◆全体状況
外食産業の4月の売上げは、対前年比97.2%と、過去最大の減少率だった3月のマイナス10.3%から急速に回復した。復興支援の高まりが売上げに好影響を与えたようだと協会は分析している。
しかし、利用客数が97.0%に止まっているように、引き続く余震による不安、広告や販促の自粛、節電意識向上による夜間の店舗ネオンや街灯の消灯など、深夜帯の外出客の減少で、全体的にはまだ消費は鈍っているとみている。

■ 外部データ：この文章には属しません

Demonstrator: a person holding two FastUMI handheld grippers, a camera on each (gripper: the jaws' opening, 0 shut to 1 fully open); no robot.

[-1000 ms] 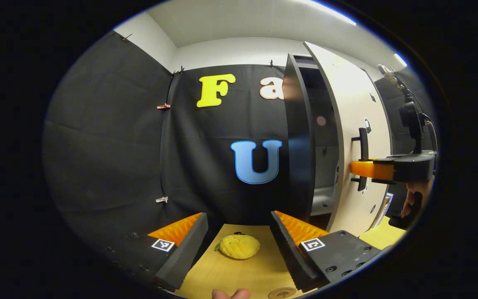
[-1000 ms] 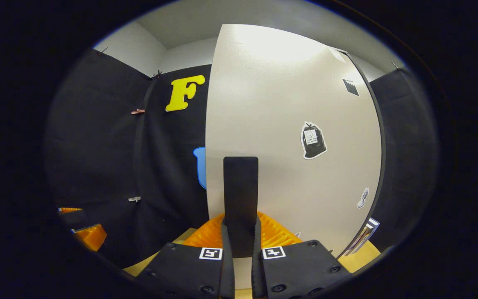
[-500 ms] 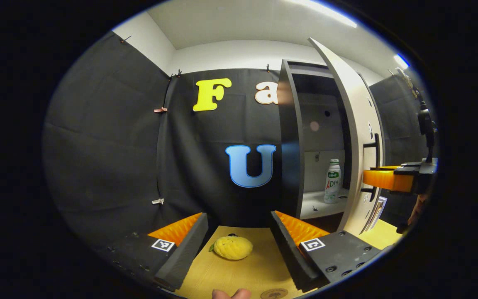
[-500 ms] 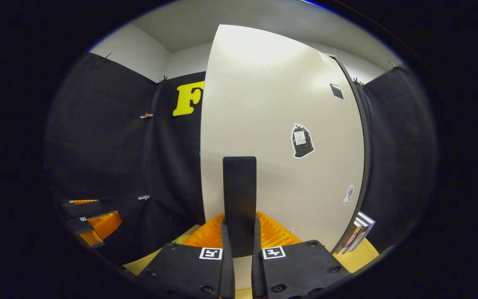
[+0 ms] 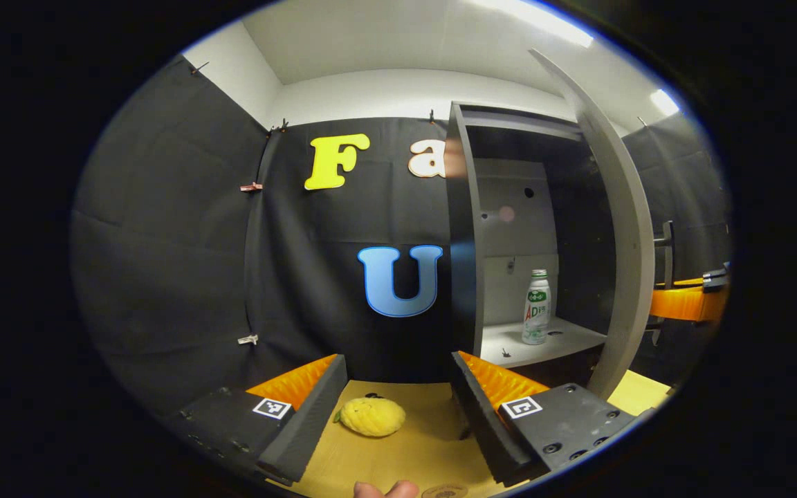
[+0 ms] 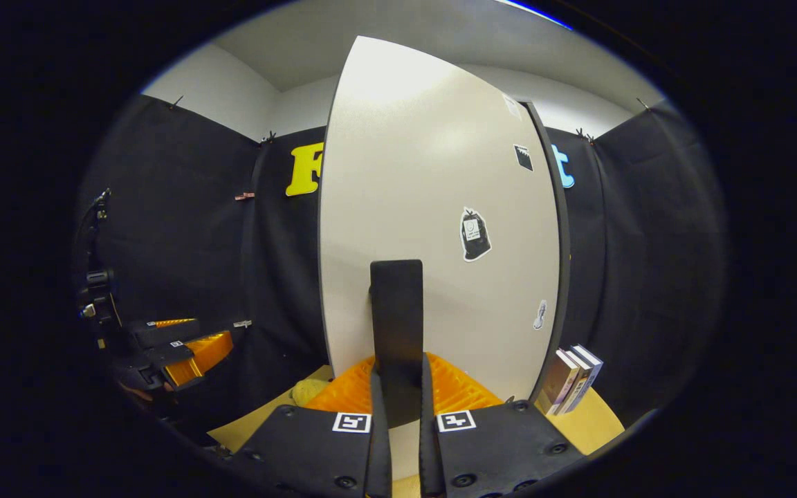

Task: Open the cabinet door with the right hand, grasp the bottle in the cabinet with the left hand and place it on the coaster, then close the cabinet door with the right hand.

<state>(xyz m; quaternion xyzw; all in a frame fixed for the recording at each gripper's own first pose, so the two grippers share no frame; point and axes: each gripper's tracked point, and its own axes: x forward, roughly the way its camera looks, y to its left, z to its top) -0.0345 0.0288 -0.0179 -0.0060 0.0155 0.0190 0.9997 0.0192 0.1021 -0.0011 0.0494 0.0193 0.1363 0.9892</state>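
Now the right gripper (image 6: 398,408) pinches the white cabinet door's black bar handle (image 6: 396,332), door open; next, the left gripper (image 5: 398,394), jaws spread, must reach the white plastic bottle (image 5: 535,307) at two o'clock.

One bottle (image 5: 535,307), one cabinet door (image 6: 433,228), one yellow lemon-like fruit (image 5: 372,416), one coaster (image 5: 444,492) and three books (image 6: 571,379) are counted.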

月末から始まったゴールデンウィーク時には、一部被災店を除き、営業体制を通常営業時間まで復旧させ売上げに貢献した。また、宴会需要の3月からのずれ込み回復など、予想以上に外食の利用動機は高まっているが、夏場に向けて、東日本の電力供給次第という不確定要素や、地域格差による売上げのまだら模様など、まだ不透明な状況が予想されている。
◆ファーストフード業態
販促や新商品投入で客数は96.8%まで回復し、売上げも98.2%となった。
業種別では、3月の売上げが81%と不調だった持ち帰り米飯・回転寿司が96.1%まで回復した。
一方、3月売上げ102.3%と好調だった牛丼などの和風が深夜帯の客数減で94.7%と減少した。麺類は売上げ108.5と好調に推移した。
◆ファミリーレストラン業態
ランチタイムの客がほぼ回復したこともあり、客数98.4%、客単価100.1%となり、売上げも98.5%に回復した。中華は、売上げ101.2%と前年を上回り好調だ。
◆パブ・居酒屋業態
居酒屋業態で3月からずれ込んだ宴会需要で若干の回復はあったが、全体としては震災による宴会自粛や外出客減少の影響をもっとも受け、客数93.4%、売上げ89.0%と大幅減が続いている。
◆ディナーレストラン業態
「ハレの日」需要も戻りつつあることから、客数98.2%、客単価99.3%となり、売上げも3月の80.5%から97.5%へ回復した。
◆喫茶業態
客単価は99.8%と前年並みとなったが、都心立地が多く、都心の回復遅れの影響をうけたためか客数が95.8%と伸びず、売上げも95.6%に留まっている。